水泳会場の「オリンピックアクアティクスセンター」(江東区) 水泳会場の「オリンピックアクアティクスセンター」(江東区)

 東京五輪・パラリンピックの費用などを検証する都の調査チームが29日に示した報告書では五輪競技施設のうち、最も費用がかさむ3施設の整備計画について、代替施設の調査や大会後の活用、維持費の試算など検証不足を厳しく指摘し、再検討を促した。

 ボート・カヌー会場「海の森水上競技場」は、海上に整備するため風や波の影響が懸念されるほか、最寄りのバス停から徒歩約20分と交通アクセスが悪いことなどを課題として指摘。一部の競技者が海上での競技開催に反対しているほか、首都圏のボート・カヌーチームの8割が拠点移転の意向がないことなどを挙げ、五輪後に年間35万人とする利用目標に疑問を呈し、宮城県の長沼ボート場などを代替候補として検討するよう求めた。

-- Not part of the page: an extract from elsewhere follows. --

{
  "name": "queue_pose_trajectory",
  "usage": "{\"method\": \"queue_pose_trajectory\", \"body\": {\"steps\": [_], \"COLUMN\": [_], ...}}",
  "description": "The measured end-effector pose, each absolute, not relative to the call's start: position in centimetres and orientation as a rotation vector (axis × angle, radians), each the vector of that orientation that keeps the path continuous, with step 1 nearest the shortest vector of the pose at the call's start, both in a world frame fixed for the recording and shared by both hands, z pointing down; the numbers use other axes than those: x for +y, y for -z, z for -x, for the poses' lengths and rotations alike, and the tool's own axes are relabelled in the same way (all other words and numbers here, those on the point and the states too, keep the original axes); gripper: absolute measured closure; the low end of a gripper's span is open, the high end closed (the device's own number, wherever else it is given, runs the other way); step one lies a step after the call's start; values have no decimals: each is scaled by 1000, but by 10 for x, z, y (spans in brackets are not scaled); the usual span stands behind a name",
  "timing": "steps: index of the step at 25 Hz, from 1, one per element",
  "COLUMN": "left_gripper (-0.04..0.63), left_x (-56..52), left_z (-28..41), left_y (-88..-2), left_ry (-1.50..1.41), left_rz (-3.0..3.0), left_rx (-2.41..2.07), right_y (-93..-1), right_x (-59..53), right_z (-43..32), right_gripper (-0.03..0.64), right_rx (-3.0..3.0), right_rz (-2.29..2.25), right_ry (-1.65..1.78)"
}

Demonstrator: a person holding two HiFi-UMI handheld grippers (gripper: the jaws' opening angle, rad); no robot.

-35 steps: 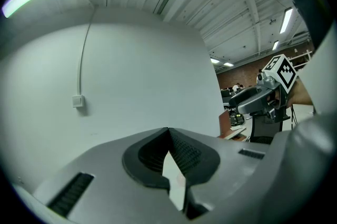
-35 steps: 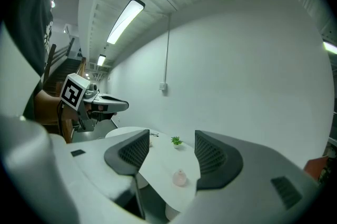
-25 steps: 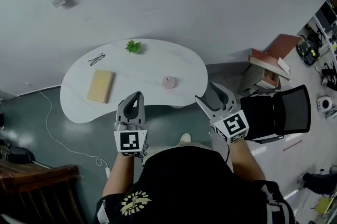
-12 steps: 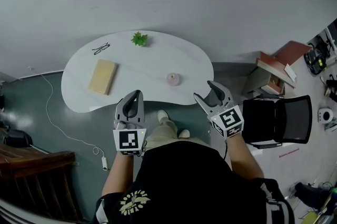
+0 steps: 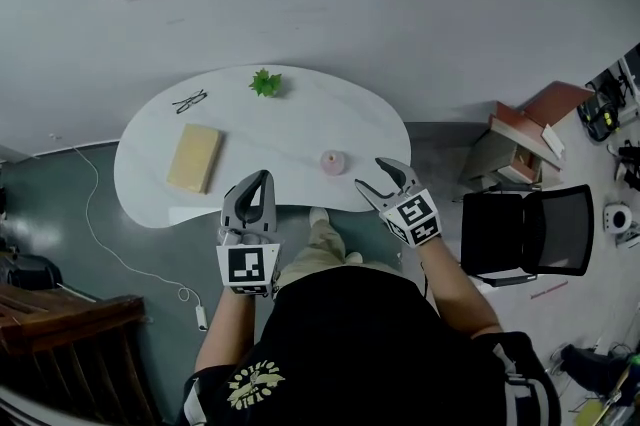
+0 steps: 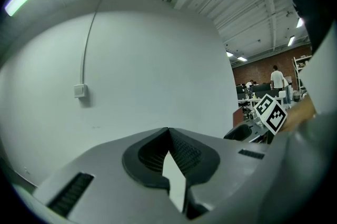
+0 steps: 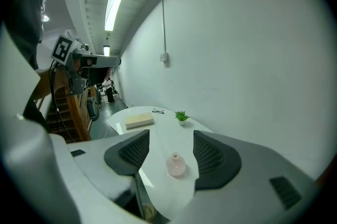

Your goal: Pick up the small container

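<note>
Jaws wide, the right tool [image 5: 378,176] has moved nearer the pink container [image 5: 332,161] on the worktop [image 5: 280,129], ready to grasp; the left tool [image 5: 255,192] stays pinched together.

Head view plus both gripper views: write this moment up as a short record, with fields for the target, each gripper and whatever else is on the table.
target: small pink container, upright on the white table, near its front edge
right gripper: jaws apart, lined up on the container, not touching it
left gripper: jaws together, nothing between them, facing the wall
also on table: tan block, small green plant, eyeglasses
task status: container not yet picked up
</note>
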State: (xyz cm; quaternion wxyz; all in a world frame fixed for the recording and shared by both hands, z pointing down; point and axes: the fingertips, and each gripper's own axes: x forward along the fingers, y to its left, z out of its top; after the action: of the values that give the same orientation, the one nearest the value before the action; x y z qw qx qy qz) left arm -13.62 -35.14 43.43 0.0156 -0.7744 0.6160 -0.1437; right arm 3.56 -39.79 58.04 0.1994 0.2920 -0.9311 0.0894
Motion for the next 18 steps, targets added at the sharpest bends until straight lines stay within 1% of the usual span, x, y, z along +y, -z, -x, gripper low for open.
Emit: {"method": "queue_pose_trajectory", "body": {"steps": [11, 15, 18], "left_gripper": [591, 591, 591], "left_x": [-417, -435, -443], "left_z": [162, 171, 182], "left_y": [-441, -445, -453], "left_ry": [448, 441, 497], "left_rz": [2452, 2461, 2460], "left_rx": [1887, 1900, 1907], "right_y": [-661, -692, -712], "right_x": [-432, -439, -446], "right_z": [21, 40, 49], "right_gripper": [356, 356, 357], "right_rx": [-2522, -2464, -2427], "right_rz": [-625, -545, -525], "right_ry": [-276, -198, -165]}}
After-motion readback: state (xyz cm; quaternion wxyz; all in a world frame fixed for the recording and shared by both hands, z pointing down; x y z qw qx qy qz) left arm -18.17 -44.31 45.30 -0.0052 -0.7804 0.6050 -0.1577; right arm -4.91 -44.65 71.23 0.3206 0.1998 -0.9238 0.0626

 水泳会場の「オリンピック・アクアティクスセンター」(江東区)は、国際オリンピック委員会(IOC)が求める基準の1万2千席と比べても「大きすぎる」と指摘した。

 同施設は大会時は2万席で、終了後に5千席に減築する計画だが、減築後についても「国内大会の観客数は2700人程度」と必要性を疑問視。さらに減築にかかるコストが182億円なのに対し、維持費の削減効果は年間2億円で「減築しない方が安くならないか」などと疑問を呈した。